Peter Theo Curtis thanks journalists but declines to make more than a few statements

He apologizes to journalists that he can't say more, says he wants bonding time with mother

Islamist militants had held the 45-year-old journalist in Syria for nearly two years

Nancy Curtis says the release is bittersweet, coming shortly after another journalist's beheading

CNN  — 

After almost two years in captivity, Peter Theo Curtis is finally home.

The American released Sunday after being held in Syria briefly addressed a gaggle of reporters in Cambridge, Massachusetts, on Wednesday.

“I had no idea when I was in prison so much effort was being expended on my behalf,” he said, explaining that he was grateful for those who tried to secure his release from Islamist militants.

“Total strangers have been coming up to me (saying), ‘Hey, we’re just glad you’re home,’ said Curtis, who was dressed in jeans, sandals and a T-shirt.

“I suddenly remember how good the American people are and what kindness they have in their hearts,” he added. “I’m overwhelmed by emotion.”

The 45-year-old professional writer thanked journalists for expressing such great interest in him, but he said he had to bond with his mother and he just couldn’t bring himself to give an interview now. “That’s all I can say to you,” he said, promising to give interviews later and “help you guys do your job.”

“I will respond,” he said, “but I can’t do it now.”

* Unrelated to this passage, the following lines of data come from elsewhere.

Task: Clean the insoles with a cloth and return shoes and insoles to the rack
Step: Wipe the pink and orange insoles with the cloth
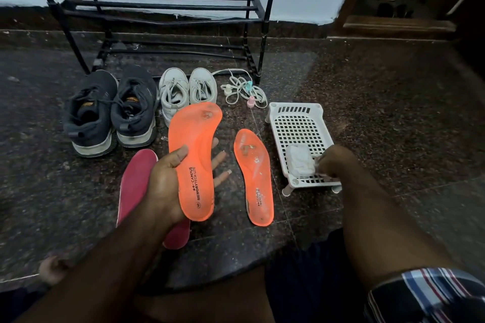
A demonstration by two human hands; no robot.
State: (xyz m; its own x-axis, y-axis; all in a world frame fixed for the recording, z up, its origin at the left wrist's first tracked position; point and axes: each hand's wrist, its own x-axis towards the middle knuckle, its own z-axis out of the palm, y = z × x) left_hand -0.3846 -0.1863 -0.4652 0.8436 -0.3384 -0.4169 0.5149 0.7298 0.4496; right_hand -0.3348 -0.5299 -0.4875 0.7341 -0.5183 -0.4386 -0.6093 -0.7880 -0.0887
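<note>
Dark stone floor, rack bare beyond. Left hand grips one orange insole; right hand pinches the cloth in a basket. Dirty insole between hands; shoes beyond left hand. Cleaning looks barely begun.

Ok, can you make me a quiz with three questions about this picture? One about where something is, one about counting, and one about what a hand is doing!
1. Where is the white cloth?
A. on the white basket
B. on the rack
C. inside a shoe

2. How many orange insoles are there?
A. one
B. two
C. four

3. What is the left hand doing?
A. resting on the floor
B. holding an orange insole
C. tying laces

Answers:
1 A, the cloth lies on the basket's grid.
2 B, one is held and the other orange insole lies on the floor.
3 B, the thumb curls over the insole.
</note>
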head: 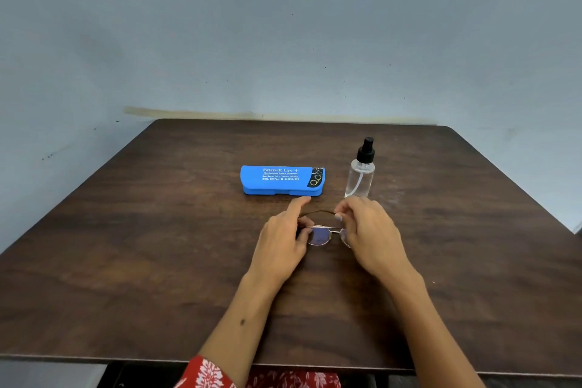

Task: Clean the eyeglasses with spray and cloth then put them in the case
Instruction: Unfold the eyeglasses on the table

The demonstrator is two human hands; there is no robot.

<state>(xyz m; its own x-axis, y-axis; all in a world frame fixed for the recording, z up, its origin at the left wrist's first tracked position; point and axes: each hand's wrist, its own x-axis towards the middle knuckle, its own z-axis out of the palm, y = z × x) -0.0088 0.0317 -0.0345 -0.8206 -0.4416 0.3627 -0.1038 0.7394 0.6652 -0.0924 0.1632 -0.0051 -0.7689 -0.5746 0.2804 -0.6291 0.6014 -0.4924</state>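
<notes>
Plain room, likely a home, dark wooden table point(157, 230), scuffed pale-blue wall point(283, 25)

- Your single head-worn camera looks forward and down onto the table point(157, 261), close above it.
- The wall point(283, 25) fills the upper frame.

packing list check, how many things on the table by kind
case: 1
spray bottle: 1
glasses: 1, held by left hand and right hand
cloth: 0 in view
total: 3
</notes>
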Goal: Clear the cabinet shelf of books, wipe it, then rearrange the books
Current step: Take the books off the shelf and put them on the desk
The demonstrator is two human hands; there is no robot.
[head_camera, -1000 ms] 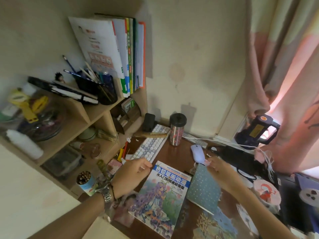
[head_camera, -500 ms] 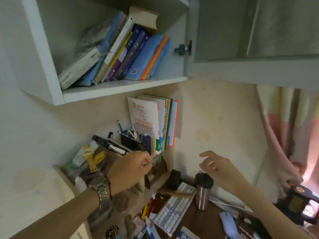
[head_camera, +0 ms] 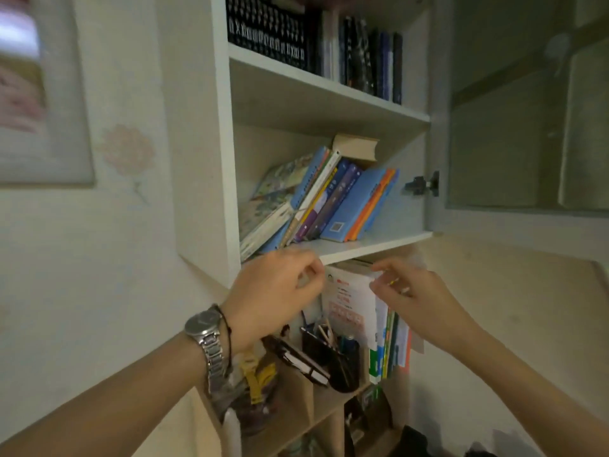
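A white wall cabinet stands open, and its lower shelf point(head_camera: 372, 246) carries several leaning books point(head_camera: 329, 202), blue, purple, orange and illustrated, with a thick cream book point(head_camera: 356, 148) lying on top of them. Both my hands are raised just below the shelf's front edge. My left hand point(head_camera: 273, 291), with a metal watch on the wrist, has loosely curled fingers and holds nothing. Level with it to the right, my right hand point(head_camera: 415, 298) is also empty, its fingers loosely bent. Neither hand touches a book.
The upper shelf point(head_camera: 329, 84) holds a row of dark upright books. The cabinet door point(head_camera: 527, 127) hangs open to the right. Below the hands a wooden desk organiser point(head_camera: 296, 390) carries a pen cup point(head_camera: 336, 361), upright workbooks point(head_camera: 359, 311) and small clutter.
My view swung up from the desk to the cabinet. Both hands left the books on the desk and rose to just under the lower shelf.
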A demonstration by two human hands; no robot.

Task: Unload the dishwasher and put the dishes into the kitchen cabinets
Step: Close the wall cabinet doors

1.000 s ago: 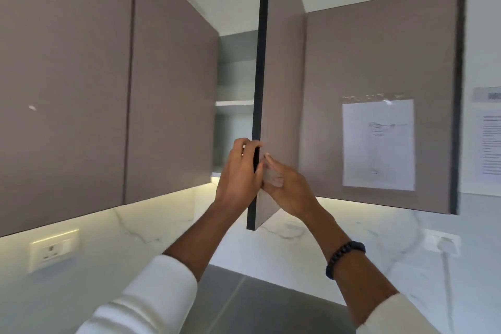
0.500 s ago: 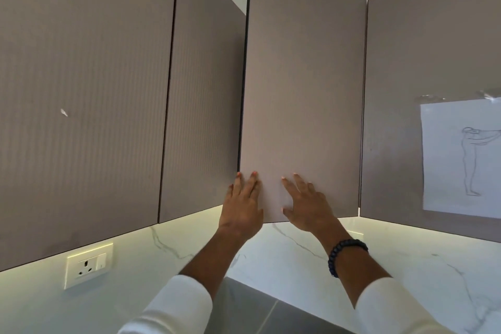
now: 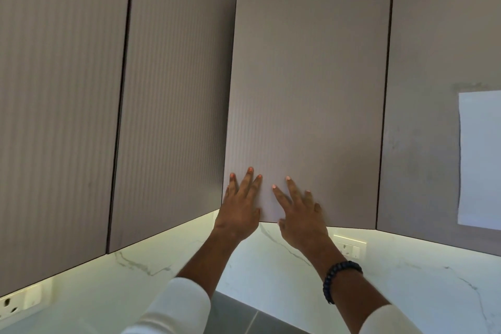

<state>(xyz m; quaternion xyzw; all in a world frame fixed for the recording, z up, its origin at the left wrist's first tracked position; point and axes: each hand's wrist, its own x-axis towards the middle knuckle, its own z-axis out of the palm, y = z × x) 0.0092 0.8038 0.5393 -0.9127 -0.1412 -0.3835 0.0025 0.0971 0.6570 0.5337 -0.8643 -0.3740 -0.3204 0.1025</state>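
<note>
A closed upper cabinet door (image 3: 306,89) at centre frame is pressed near its lower edge by the left hand (image 3: 240,209) and right hand (image 3: 301,214), each grip flat with fingers spread, holding nothing. A paper sheet (image 3: 479,157) is taped at right.

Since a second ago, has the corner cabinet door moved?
Yes. The corner cabinet door swung shut: it stood edge-on showing shelves, now lies flush beside the neighbouring door, both hands flat against it.
</note>
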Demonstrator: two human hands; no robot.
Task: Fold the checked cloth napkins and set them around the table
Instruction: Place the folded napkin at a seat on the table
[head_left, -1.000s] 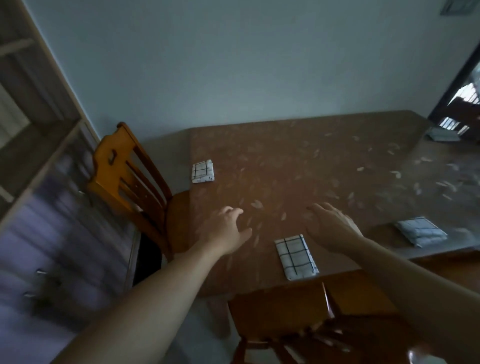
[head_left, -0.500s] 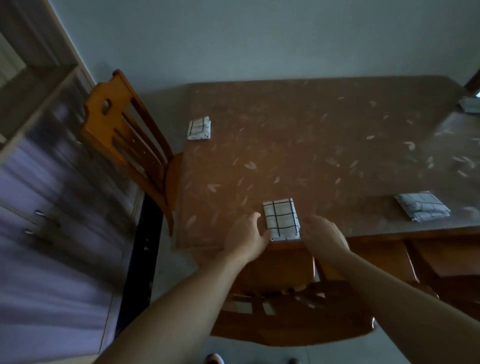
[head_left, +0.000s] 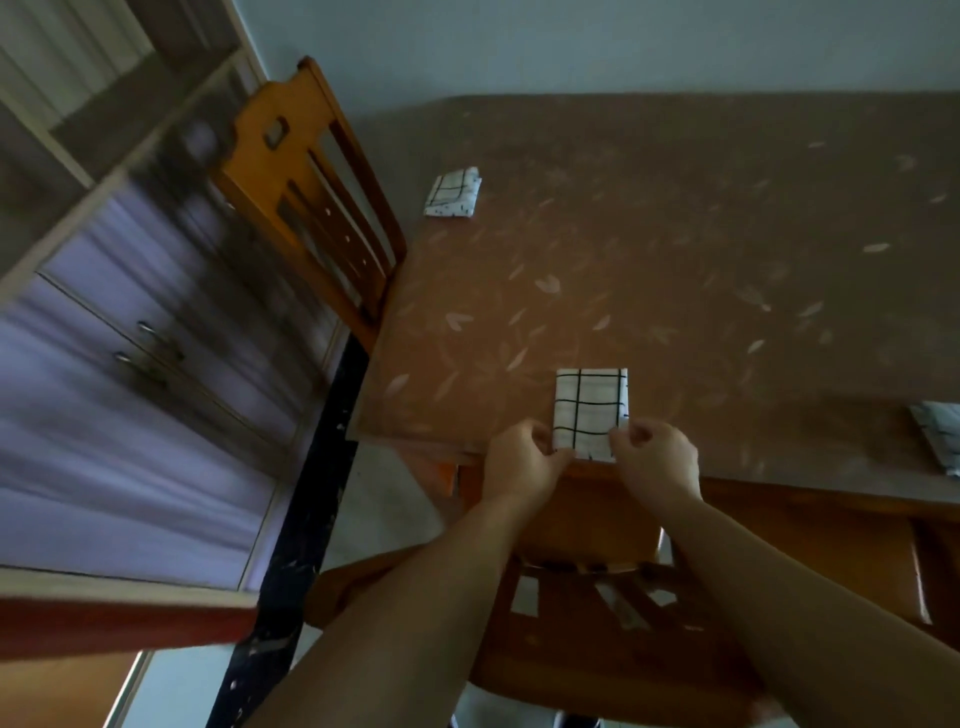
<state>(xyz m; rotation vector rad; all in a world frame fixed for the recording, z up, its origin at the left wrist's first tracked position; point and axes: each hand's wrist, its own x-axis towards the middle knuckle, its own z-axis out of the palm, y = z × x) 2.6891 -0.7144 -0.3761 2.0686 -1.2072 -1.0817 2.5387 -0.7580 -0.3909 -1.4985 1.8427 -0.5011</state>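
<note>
Three folded napkins lie on the table (head_left: 675, 249); the nearest napkin (head_left: 590, 413) is at its near edge. Left hand (head_left: 522, 460) and right hand (head_left: 657, 457) each pinch a near corner with curled fingers. Such cloth is probably light and soft, so corners suit best

Cloth napkins, varnished wood, and a sheened leaf-print table cover

The folded white cloth napkin with black checks (head_left: 591, 410) looks soft and matt, as does the second folded checked cloth napkin (head_left: 452, 193) farther off; the brown table top with pale leaf print (head_left: 675, 249) has a smooth, faintly glossy covering. The orange-brown slatted wooden chair (head_left: 306, 182) shows a smooth varnished shine. The pale wood-framed cabinet (head_left: 130, 270) has glossy lilac fronts and small metal handles (head_left: 132, 343).
</note>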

He then stepped away from the cameras.

An end to a traumatic ordeal

Curtis flew Tuesday from Tel Aviv, Israel, to the United States, stopping in Newark, New Jersey, before reuniting with his mother in Boston, his family said earlier in a news release.

“I have been so touched and moved, beyond all words, by the people who have come up to me today – strangers on the airplane, the flight attendants and, most of all, my family to say welcome home,” Curtis said.

Curtis’ mother Nancy, said she was “overwhelmed with relief” that he had returned.

But given the recent death of American journalist James Foley, who was beheaded by militants with ISIS, she couldn’t bring herself to celebrate.

Curtis was believed to have been captured in October 2012 and held by al-Nusra Front, a rebel group with ties to al Qaeda. Al-Nusra is a different rebel group than ISIS.

“I don’t think anybody’s in the mood of celebration. You know, we’re relieved,” Curtis earlier told CNN outside her home in Cambridge, Massachusetts. “But after the events of the last week and knowing those other children of my friends are in danger, you know, I have very conflicted emotions. I’ve come to know the other families as well, and these kids have a lot in common.”

Matt Wormser, a Vermont resident and Peter Theo Curtis’ former high school roommate, said it was a “very bittersweet time” for friends and relatives of the freed hostage.

“It’s been tremendously difficult for Nancy,” he said.

The first person Curtis contacted after confirming that her son had been released was Foley’s mother, Diane, she told “ABC World News Tonight.”

“You learn to get over the panic,” Nancy Curtis told CNN’s Anderson Cooper. “You learn to just take each hour as it comes.”

Handing over a prisoner

The United Nations said Peter Theo Curtis was handed over Sunday to U.N. peacekeepers in the Golan Heights, which is under Israeli government control, and was given a medical checkup.

State Department spokeswoman Marie Harf said Curtis was brought to Tel Aviv, for medical evaluations.

Harf said he appeared to be in good health.

He was on his way to Tel Aviv, according to a senior administration official.

“He said, ‘Mom, they’re just being so nice to me. They put me in this wonderful hotel, and I’m drinking a beer, and there are women out there,’ ” she recalled. “Because he’s been in a cellar for two years, and he hasn’t seen anything, no street life or obviously no women to be seen, and so he was really excited, and he was thrilled to be in Tel Aviv and frustrated that he can’t go out because the place apparently is surrounded by paparazzi.”

Curtis expressed gratitude to many for helping secure her son’s release, including the FBI, Secretary of State John Kerry, Massachusetts Sen. Elizabeth Warren, Atlantic Media Chairman and owner David Bradley, U.N. Ambassador Samantha Power and, especially, the government of Qatar.

“Here’s this extraordinary woman, and she said, ‘We are going to get Theo free,’ and after we made those contacts, things moved rapidly,” Curtis said of Alia Al Thani, Qatar’s permanent representative to the United Nations.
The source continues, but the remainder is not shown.